A proposal by the Musashino city government to allow short-term foreign residents to vote in local referendums represents a meaningful policy attempt to build a diverse and harmonious society. It will help create a more rewarding social environment for those with diverse backgrounds to accept differences and exchange views and opinions in a constructive manner.


Under the envisioned municipal ordinance in the western Tokyo suburb, foreign nationals aged 18 and older listed as registered residents for three straight months will be able to vote in local referendums, regardless of their nationalities.


The measure, which is drawing attention nationwide, is expected to be voted on by the city’s assembly on Dec. 21. But during discussions on the proposal at the assembly’s general affairs committee, members from the Liberal Democratic Party and Komeito, the two parties of the ruling coalition, raised objections on grounds it would give foreign nationals a say on policy issues.


The six members of the committee were evenly split. The committee chair then cast a “yes” vote to break the impasse.


Debate is fundamentally important, naturally. But some of the opponents put up arguments based on misunderstanding or twisted interpretations. The most extreme examples included the contention that the proposal could enable foreign nationals to harm Japan’s national interest. Another was that the measure could be unconstitutional on grounds it would give suffrage to foreign nationals.


The municipal government proposed the ordinance to allow it to establish a system to hold a referendum on any important issue concerning the municipal administration when a quarter or more of the eligible voters in the city have signed a petition calling for a referendum. The ordinance would require the mayor and the assembly to “respect” the results of such referendums but not oblige them to comply with them. They would be allowed to decided for themselves how best to respond to the outcomes of referendums.


There is no good reason to question the constitutionality of the measure. In 1995, the Supreme Court ruled that the Constitution does not prohibit giving the right to vote in local elections to permanent foreign residents who have “especially close relations” with the local administrations in the areas in which they dwell. The top court said this is a legislative policy question that should be sorted out by the legislature.

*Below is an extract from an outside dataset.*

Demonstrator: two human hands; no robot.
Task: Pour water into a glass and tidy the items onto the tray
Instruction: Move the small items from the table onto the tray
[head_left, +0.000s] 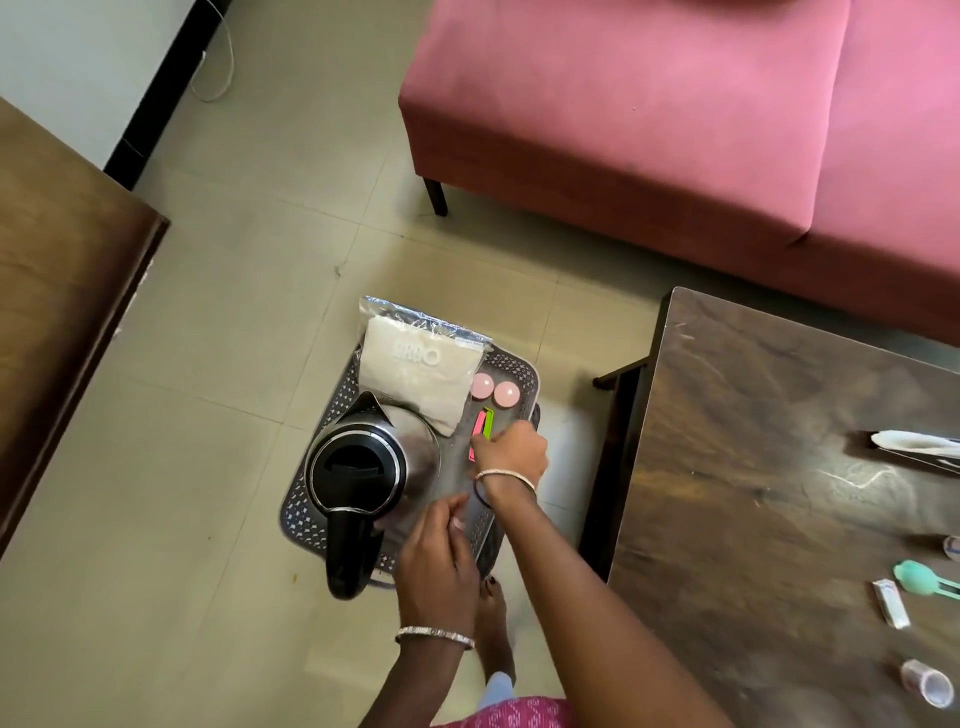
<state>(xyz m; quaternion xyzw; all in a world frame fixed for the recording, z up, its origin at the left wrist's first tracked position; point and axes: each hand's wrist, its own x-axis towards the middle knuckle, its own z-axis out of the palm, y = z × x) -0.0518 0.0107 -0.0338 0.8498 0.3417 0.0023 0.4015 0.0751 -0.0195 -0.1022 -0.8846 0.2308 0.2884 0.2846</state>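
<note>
Left hand (439, 551) by kettle (358, 467), right hand (511, 454) holding pink-green item (484, 423)

1. A home living room is indicated.
2. A pink upholstered sofa (675, 130) on dark legs is seen.
3. A dark wooden low table (753, 467) is set near it.
4. A beige tiled floor (234, 312) is laid, on which a household kettle (363, 467) is kept on a tray (519, 364).
5. A white wall (78, 67) is edged by dark skirting.

We look down on a beige tiled floor (234, 312), a pink sofa (675, 104), a dark wooden table (753, 467) on the right, a brown wooden cabinet top (52, 286) on the left, and a white wall (78, 67).
</note>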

Given this Supreme Court decision, it is obvious that allowing foreign residents to vote in local referendums that are not legally binding does not violate the Constitution or any other law.


Foreign residents who have been listed in the city’s basic resident registration system for three straight months are subject to such obligations as tax payments and enrollment in the public health care insurance program. We support the proposal to give those foreign residents the opportunity to express their opinions over local policy challenges. It should be seen as a sign of a commitment to accepting them as fellow members of the local community and respecting their rights and presence.


Already, more than 40 local governments allow foreign residents to take part in local referendums under an ordinance similar to the one proposed by Musashino. Many of them set certain conditions for participation concerning such factors as qualifications and period of residence.


Musashino is following the examples of Zushi in Kanagawa Prefecture and Toyonaka in Osaka Prefecture, which have established ordinances to allow foreign residents to vote in local referendums under the same criteria as those applied to Japanese nationals. These ordinances, established in the late 2000s, have caused no notable problem to this day.


It is odd to see Musashino’s proposal being singled out for attacks, including those based on totally nonsensical arguments like the warning that China could control the municipal administration by relocating 80,000 Chinese to the city so that Chinese residents outnumber Japanese citizens. Racist speeches are often heard on the streets of the city.


Such xenophobic sentiments in a country that is seeking to accept more foreign workers to maintain its economic activity will only prove detrimental to its society.

The Musashino municipal assembly should base its decision on the proposal in the spirit of local autonomy and cool-headed, fact-based judgment.